**Try it**
Output every entry verbatim.
*-*-*
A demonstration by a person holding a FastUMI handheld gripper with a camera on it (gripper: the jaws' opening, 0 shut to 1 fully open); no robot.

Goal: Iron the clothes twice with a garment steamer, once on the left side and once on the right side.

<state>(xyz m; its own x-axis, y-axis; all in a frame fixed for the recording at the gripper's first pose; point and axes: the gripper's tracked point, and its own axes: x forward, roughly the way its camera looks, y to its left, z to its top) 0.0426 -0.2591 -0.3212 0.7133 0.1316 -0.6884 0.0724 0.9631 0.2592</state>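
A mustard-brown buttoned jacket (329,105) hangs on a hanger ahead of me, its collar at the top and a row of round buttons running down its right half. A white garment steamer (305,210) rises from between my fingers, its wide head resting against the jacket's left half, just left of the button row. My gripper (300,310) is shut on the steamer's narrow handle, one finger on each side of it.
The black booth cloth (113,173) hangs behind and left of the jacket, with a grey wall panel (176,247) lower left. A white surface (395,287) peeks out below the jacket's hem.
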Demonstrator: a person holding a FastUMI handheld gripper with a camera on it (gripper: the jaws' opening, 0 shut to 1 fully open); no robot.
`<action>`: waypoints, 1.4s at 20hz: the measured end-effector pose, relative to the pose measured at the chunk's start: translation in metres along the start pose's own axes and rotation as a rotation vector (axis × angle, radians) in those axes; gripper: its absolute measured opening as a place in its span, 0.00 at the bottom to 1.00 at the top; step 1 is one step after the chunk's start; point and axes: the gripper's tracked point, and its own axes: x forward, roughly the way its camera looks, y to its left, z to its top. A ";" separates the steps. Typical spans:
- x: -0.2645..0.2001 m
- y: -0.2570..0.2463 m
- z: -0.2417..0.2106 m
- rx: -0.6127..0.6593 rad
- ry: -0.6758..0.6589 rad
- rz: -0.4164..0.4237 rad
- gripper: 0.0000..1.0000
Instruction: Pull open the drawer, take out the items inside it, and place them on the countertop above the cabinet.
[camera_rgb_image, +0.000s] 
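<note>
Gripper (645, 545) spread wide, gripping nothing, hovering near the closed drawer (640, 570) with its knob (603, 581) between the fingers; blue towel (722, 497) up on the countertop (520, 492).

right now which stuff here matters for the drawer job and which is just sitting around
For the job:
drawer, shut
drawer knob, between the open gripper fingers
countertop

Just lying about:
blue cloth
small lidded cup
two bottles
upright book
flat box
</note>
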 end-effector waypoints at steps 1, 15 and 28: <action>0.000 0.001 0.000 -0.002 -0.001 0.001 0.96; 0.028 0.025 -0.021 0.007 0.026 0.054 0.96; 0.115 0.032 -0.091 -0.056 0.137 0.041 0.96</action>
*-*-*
**Worked solution**
A demonstration by a person holding a FastUMI handheld gripper with a camera on it (gripper: the jaws' opening, 0 shut to 1 fully open); no robot.

Goal: Iron the clothes twice with a garment steamer, once on the left side and once on the right side.

<state>(xyz m; its own x-axis, y-axis; all in a frame fixed for the recording at the gripper's first pose; point and axes: the gripper's tracked point, and its own axes: x forward, roughly the way its camera looks, y to its left, z to its top) 0.0426 -0.2591 -0.3212 0.7133 0.1316 -0.6884 0.0724 0.9631 0.2592</state>
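A mustard-brown buttoned jacket (329,105) hangs on a hanger ahead of me, its collar at the top and a row of round buttons running down its right half. A white garment steamer (305,210) rises from between my fingers, its wide head resting against the jacket's left half, just left of the button row. My gripper (300,310) is shut on the steamer's narrow handle, one finger on each side of it.
The black booth cloth (113,173) hangs behind and left of the jacket, with a grey wall panel (176,247) lower left. A white surface (395,287) peeks out below the jacket's hem.
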Demonstrator: a person holding a FastUMI handheld gripper with a camera on it (gripper: the jaws' opening, 0 shut to 1 fully open); no robot.
`<action>`: waypoints, 1.4s at 20hz: the measured end-effector pose, relative to the pose measured at the chunk's start: translation in metres along the start pose's own axes and rotation as a rotation vector (axis × angle, radians) in those axes; gripper: its absolute measured opening as a place in its span, 0.00 at the bottom to 1.00 at the top; step 1 is one step after the chunk's start; point and axes: the gripper's tracked point, and its own axes: x forward, roughly the way its camera looks, y to its left, z to its top. A ";" separates the steps. Typical spans:
- x: -0.2645..0.2001 m
- y: -0.2570..0.2463 m
- z: -0.2417..0.2106 m
- rx: -0.6127..0.6593 rad
- ry: -0.6758..0.6589 rad
- rz: -0.4164..0.4237 rad
- gripper: 0.0000..1.0000
Instruction: Pull open the drawer, take out the items inside it, and place them on the countertop above the cabinet.
[camera_rgb_image, +0.000s] 
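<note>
Gripper (645, 545) spread wide, gripping nothing, hovering near the closed drawer (640, 570) with its knob (603, 581) between the fingers; blue towel (722, 497) up on the countertop (520, 492).

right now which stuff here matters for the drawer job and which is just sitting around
For the job:
drawer, shut
drawer knob, between the open gripper fingers
countertop

Just lying about:
blue cloth
small lidded cup
two bottles
upright book
flat box
</note>
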 end-effector waypoints at steps 1, 15 and 28: <action>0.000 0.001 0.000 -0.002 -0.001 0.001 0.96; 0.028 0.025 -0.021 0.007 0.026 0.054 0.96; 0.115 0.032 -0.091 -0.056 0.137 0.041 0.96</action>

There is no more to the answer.